Yes, indeed. That he did, leaving the store’s owners with a grin and an admonishment: Never expect another delivery from Budweiser again.
As providence would have it, the Budweiser deliveryman’s neighbor was a deliveryman for Pepsi. So the Bud guy called the Pepsi guy and the Pepsi guy called his boss who told him to go to the store and pull out all of Pepsi’s products.
But that’s not the end, either. As the story got around to all the store’s vendors, they too pulled their products and stopped delivery, forcing the store’s owners to close their doors.
The story is pure invention and invective. The person who sent it could have discovered that with a quick Internet search.
It ends with an appeal to the reader to pass it on: “America needs reminders that we’re all working together,” it says. Unless you’re an Arab American, that is. Or a Muslim.
A true story from California about an Arab convenience store owner is much different. After receiving a death threat, Abdo Ali Ahmed was shot and killed Sept. 29, 2001.
At about the same time, a Coptic Christian Egyptian was killed in Los Angeles.
In July, a Gallup poll found that 44% of Americans think the religious views of Muslims are too extreme. Thirty-nine percent harbor some prejudice against Muslims and just as many would like Muslims to carry special identification.
Perhaps a crescent and star pinned to their chests would do.
Roughly a third of us believe Muslims living in the United States back al-Qaeda. Half doubt their loyalty to our country. Nearly a fourth wouldn’t want a Muslim neighbor.
More than two decades ago, I worked for a man who had emigrated from Egypt to the United States. He was a small man with a thick head of dark hair and a heavy mustache. A petite, somewhat darker Omar Sharif circa “Doctor Zhivago.”
Among most of his subordinates, the combination of his size and his origin had won him the moniker “camel jockey.” They seemed to think it quite clever.
At about the same time, an opinion poll was published in the “Middle East Journal.” As recounted in an essay, “Viewing the Arab,” by journalist and author David Lamb, when Americans were asked to describe an Arab, they used words and phrases such as “barbaric and cruel,” “treacherous,” “warlike” and “rich.”
“In short, the West sees the Arab as being a millionaire, a terrorist, a camel herder or a refugee, but not as a real human being,” Lamb wrote.
Twenty-plus years later, I’m not sure much has changed.

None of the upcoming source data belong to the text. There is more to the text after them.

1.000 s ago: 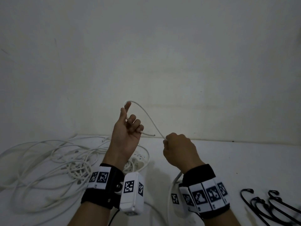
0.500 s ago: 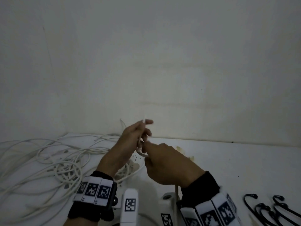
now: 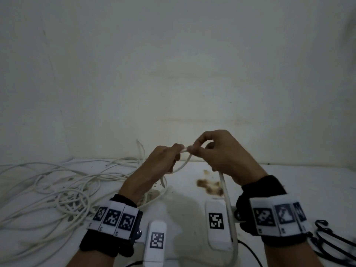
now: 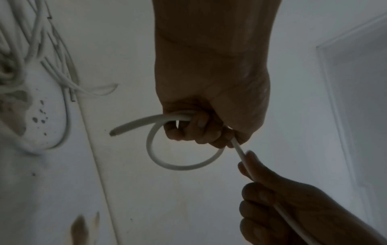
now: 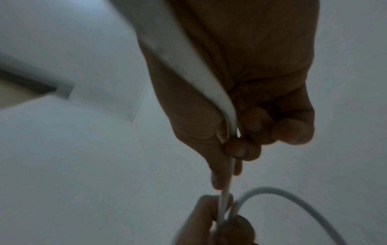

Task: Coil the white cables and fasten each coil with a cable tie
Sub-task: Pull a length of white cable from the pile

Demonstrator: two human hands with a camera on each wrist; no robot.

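Note:
Both hands are raised above the white table, close together. My left hand grips a white cable bent into one small loop; the cut end sticks out to the left of the fist. My right hand pinches the same cable between thumb and forefinger just right of the left hand. From the right hand the cable runs down past the wrist toward me. In the right wrist view the cable passes through the curled fingers toward the left hand.
A tangled heap of white cables lies on the left of the table. Several black cable ties lie at the right front. A brown stain marks the table between the hands. A pale wall stands behind.
The left hand came down from its raised position and closed on a small loop. The right hand moved up beside it and now pinches the cable next to the loop.

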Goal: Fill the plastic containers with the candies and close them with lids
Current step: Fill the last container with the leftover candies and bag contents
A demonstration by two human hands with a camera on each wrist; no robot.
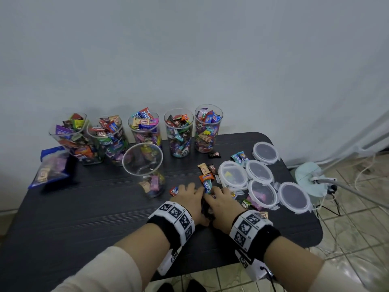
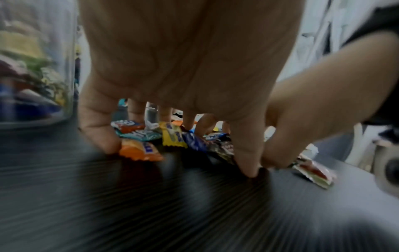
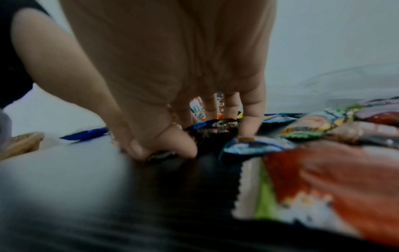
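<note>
Both hands lie side by side, palms down, over a heap of wrapped candies [image 1: 207, 185] on the black table [image 1: 84, 218]. My left hand [image 1: 189, 194] arches over the heap, fingertips on the table behind the candies [image 2: 172, 138]. My right hand [image 1: 221, 199] cups the same heap, its thumb against the left thumb. From the wrists, the left hand [image 2: 194, 136] and right hand [image 3: 215, 136] curl round the wrappers. A clear container [image 1: 145, 169] with a few candies at its bottom stands just left of the hands. Several clear round lids [image 1: 259, 171] lie to the right.
Several candy-filled containers [image 1: 179, 131] line the table's back edge by the wall. An open blue candy bag [image 1: 52, 165] lies at the far left. Loose candies [image 1: 214, 154] are scattered near the lids. A pale green lamp base [image 1: 309, 180] and cables sit beyond the right edge.
</note>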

I remember my surprise when, newly back from a year in the Middle East, a new acquaintance divulged her relief at having found that the ice cream man who hawked his wares in her neighborhood was not “an Arab or a Muslim” but a “Palestinian Christian.”
In her mind, Arabs and Muslims were potentially dangerous. Now that she knew the man was a Christian, she didn’t have to guard her children as closely when he made his rounds. That was more than a decade before Sept. 11, 2001.
It’s proverbial that we fear what we don’t know. The most hopeful aspect of the Gallup poll was this: When someone knows one, that person holds fewer misconceptions about Muslims, but there is no excuse for our misconceptions — much less our prejudices.